*Your task*
Verbatim copy without images: return all of the data as it stands.

-*-

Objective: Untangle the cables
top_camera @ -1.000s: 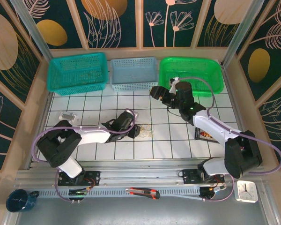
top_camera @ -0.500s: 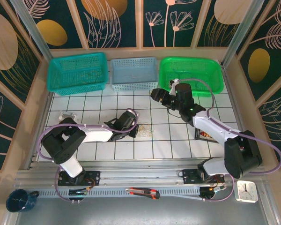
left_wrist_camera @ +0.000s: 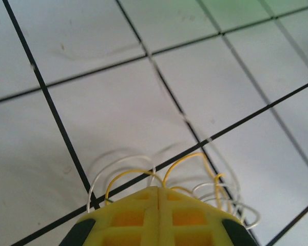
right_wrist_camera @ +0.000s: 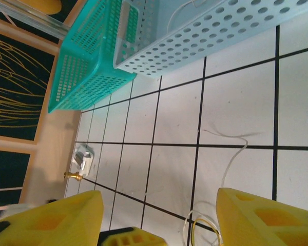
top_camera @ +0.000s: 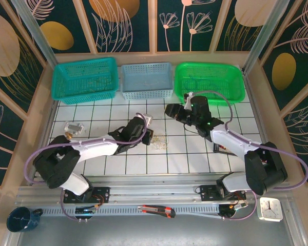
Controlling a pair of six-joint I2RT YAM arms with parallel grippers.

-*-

*Solution to this problem*
Objective: Untangle the cables
top_camera @ -1.000s: 
top_camera @ -0.500s: 
left_wrist_camera @ +0.000s: 
right_wrist_camera @ +0.000s: 
top_camera @ +0.000s: 
Controlling a pair of six-joint I2RT YAM arms with parallel grippers.

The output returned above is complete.